Du Truong, Chloe; Craig, Theodore A; Cui, Gaofeng; Botuyan, Maria Victoria; Serkasevich, Rachel A; Chan, Ka-Yi; Mer, Georges; Chiu, Po-Lin; Kumar, Rajiv.
Affiliation
  • Du Truong C; School of Molecular Sciences, The Biodesign Institute, Arizona State University, Tempe, Arizona, USA.
  • Craig TA; Nephrology and Hypertension Research, Division of Hypertension and Nephrology, Department of Medicine, Mayo Clinic, Rochester, Minnesota, USA.
  • Cui G; Department of Biochemistry and Molecular Biology, Mayo Clinic, Rochester, Minnesota, USA.
  • Botuyan MV; Department of Biochemistry and Molecular Biology, Mayo Clinic, Rochester, Minnesota, USA.
  • Serkasevich RA; Nephrology and Hypertension Research, Division of Hypertension and Nephrology, Department of Medicine, Mayo Clinic, Rochester, Minnesota, USA.

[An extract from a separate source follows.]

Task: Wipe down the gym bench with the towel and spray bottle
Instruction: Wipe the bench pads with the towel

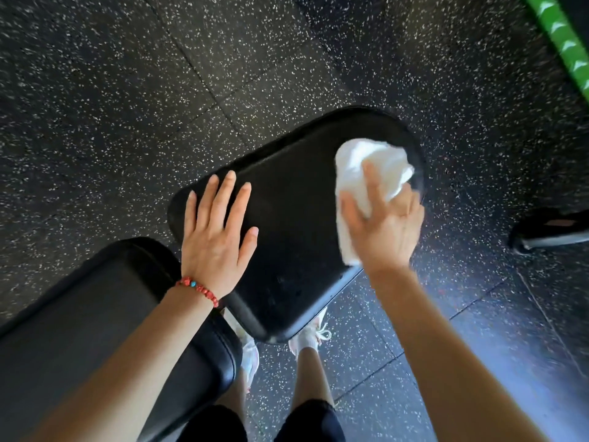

  • Chan KY; School of Molecular Sciences, The Biodesign Institute, Arizona State University, Tempe, Arizona, USA.
  • Mer G; Department of Biochemistry and Molecular Biology, Mayo Clinic, Rochester, Minnesota, USA; Department of Cancer Biology, Mayo Clinic, Rochester, Minnesota, USA. Electronic address: mer.georges@mayo.edu.
  • Chiu PL; School of Molecular Sciences, The Biodesign Institute, Arizona State University, Tempe, Arizona, USA; Biodesign Center for Structural Applied Discovery, Arizona State University, Tempe, Arizona, USA. Electronic address: plchiu@asu.edu.
  • Kumar R; Nephrology and Hypertension Research, Division of Hypertension and Nephrology, Department of Medicine, Mayo Clinic, Rochester, Minnesota, USA; Department of Biochemistry and Molecular Biology, Mayo Clinic, Rochester, Minnesota, USA. Electronic address: rkumar@mayo.edu.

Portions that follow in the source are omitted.